8 The Prior, Likelihood, and Posterior of Bayes’ Theorem

8.1 The Three Parts

Prior Probability, $P(belief)$
Likelihood, $P(data | belief)$ and the
Posterior Probability, $P(belief | data)$.

The fourth part of Bayes’ theorem, probability of the data, $P(data)$ is used to normalize the posterior so it accurately reflects a probability from 0 to 1. In practice, we don’t always need P(data), so this value doesn’t have a special name.

Figure 8.1: The different parts of Bayes’ theorem

8.2 Investigating the Scene of a Crime

Kurt explains again Bayes’ theorem with an example: This time the probability of being robbed after finding that the is window broken, the front door is open, and a laptop is missing. One of the differences in the explanation with this example is the explicit use of the different parts of Bayes’ rule and the missing of data. He shows how to bypass missing data by comparing alternative hypotheses.

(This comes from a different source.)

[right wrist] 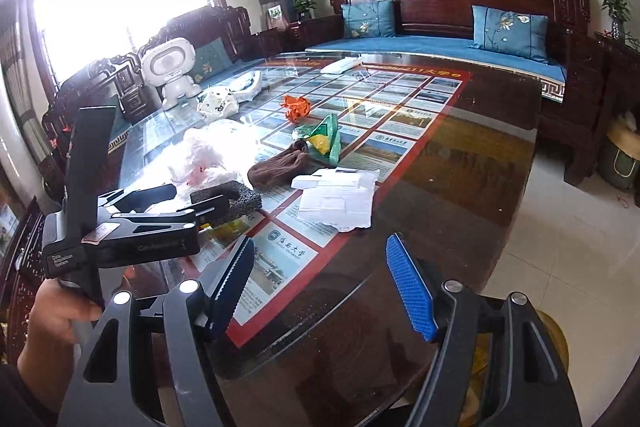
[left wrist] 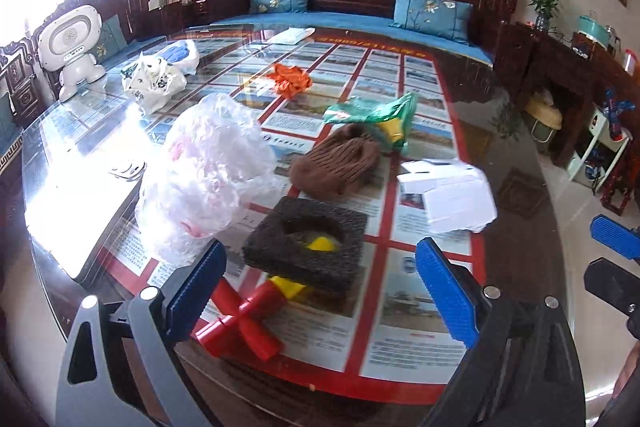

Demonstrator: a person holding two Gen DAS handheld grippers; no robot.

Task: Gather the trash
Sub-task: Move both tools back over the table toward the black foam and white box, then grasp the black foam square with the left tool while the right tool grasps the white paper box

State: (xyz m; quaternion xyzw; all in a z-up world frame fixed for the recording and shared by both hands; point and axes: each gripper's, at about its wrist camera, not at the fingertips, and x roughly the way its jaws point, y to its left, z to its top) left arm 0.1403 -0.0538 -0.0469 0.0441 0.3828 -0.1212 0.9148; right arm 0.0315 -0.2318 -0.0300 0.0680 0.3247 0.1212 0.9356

8.3 empty: Considering Alternative Hypotheses

8.4 Comparing Our Unnormalized Posteriors

If you compare alternative hypotheses than both the numerator and denominator contain P(data), so that you can remove it and still maintain the ratio.

8.5 empty: Wrapping Up

8.6 Exercises

Try answering the following questions to see if you have a solid understanding of the different parts of Bayes’ Theorem. The solutions can be found at https://nostarch.com/learnbayes/.

8.6.1 Exercise 8-1

As mentioned, you might disagree with the original probability $P(robbed) = \frac{1}{1000}$ assigned to the likelihood:

$P(\text{broken window, open front door, missing laptop | robbed}) = \frac{3}{10}$

How much does this change our strength in believing $H_{1}$ over $H_{2}$? (In the example in the text $H_{1}$ explained what has observed 6,570 times better than $H_{2}$. In the example the posterior probability of $H_{2}$ was calculated with $\frac{1}{21,900,000}$

$$ \[\begin{align*} \frac{\frac{1}{1,000} \times \frac{3}{10}}{\frac{1}{21,900.000}} = \frac{\frac{3}{10,000}}{\frac{1}{21,900,000}} = \frac{65,700,000}{10,000} = 657 \end{align*}\] $$ The result still favors $H_{1}$, but the difference is much smaller now.

8.6.2 Exercise 8-2

How unlikely would you have to believe being robbed is—our prior for $H_{1}$—in order for the ratio of $H_{1}$ to $H_{2}$ to be even?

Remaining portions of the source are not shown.